Quatrième de couverture

Lucio, ex-braqueur meurtrier, Saïdi, brisé par son travail durant des années dans des ONG et Paul le chauffeur routier, se sont construit une vie discrète au sein d’une petite commune Française, pensant que là, il ne leur restait qu’à vieillir paisiblement et à oublier. Un événement anodin, lié à un phénomène d’ampleur mondiale va bouleverser tout ce petit monde, révéler chacun d’eux aux autres, transformer leur quotidien en une course éperdue contre la montre, bousculer leurs certitudes à coup d’amitiés improbables, d’aides inattendues et de drames humains.

Chronique

Quand on sort de prison, il est toujours agréable de voir quelqu’un qui vous attend. Pour Lucio, ce sont ses amis qui l’attendent. Ce qui lui permet de se remémorer sa vie d’avant et d’appréhender sa nouvelle vie d’homme libre. Comment se passera son retour dans son village? Quelle sera sa vie?

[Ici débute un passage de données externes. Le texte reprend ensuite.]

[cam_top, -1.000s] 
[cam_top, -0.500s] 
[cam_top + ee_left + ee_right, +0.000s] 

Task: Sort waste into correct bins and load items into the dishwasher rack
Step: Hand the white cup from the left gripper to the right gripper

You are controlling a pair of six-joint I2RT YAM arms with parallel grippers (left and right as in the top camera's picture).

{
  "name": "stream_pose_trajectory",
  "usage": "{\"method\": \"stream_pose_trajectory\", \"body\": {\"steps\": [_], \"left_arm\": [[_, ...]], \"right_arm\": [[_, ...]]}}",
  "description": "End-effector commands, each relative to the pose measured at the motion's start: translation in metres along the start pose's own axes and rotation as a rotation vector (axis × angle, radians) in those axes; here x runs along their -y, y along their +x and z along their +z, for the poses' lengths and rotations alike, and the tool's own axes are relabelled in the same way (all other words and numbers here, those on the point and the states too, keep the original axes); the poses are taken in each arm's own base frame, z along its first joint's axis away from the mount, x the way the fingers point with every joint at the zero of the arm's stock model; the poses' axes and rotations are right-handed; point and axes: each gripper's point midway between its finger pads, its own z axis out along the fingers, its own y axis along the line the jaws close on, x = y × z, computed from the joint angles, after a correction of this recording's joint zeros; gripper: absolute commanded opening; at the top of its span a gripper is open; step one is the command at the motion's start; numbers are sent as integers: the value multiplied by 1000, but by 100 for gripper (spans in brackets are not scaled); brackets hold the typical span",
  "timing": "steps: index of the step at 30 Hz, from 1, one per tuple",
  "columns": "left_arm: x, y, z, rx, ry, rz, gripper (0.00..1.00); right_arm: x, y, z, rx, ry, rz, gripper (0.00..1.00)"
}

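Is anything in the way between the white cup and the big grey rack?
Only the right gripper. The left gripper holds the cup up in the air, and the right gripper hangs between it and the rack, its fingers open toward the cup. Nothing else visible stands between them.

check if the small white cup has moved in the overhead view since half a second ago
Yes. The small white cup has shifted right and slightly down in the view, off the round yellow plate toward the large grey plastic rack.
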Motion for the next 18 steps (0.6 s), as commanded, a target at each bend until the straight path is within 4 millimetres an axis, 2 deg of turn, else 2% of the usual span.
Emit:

Vient le moment où il faut se créer une nouvelle vie et de faire profil bas. Le moment de se faire de nouveaux amis. Puis, arrive la catastrophe. Une connaissance qui vit une situation difficile. Comment l’aider?  Souhaite-t-il de l’aide? Peut-être qu’il vaudrait mieux fermer les yeux et ignorer la situation. Lucio ne sait pas trop. Saïdi, son ami, semble détenir la solution. Faut-il le suivre?  Faut-il apporter son soutien à son ami? La question de migrants est si délicate.

Au fil des pages, le caractère des trois amis se révèle. Comment agir pour aider cette connaissance? Chacun pense avoir la bonne solution. Mais, ce voisin n’a peut-être pas envie d’être aidé. Il a agi volontairement et s’en satisfait. Une histoire humaine qui se passe dans un village. Dans une ferme loin de tout. Une histoire qui met en lumière la condition de vie des migrants ainsi que la réaction des trois amis. De trois hommes qui pensaient se connaitre et qui se découvrent.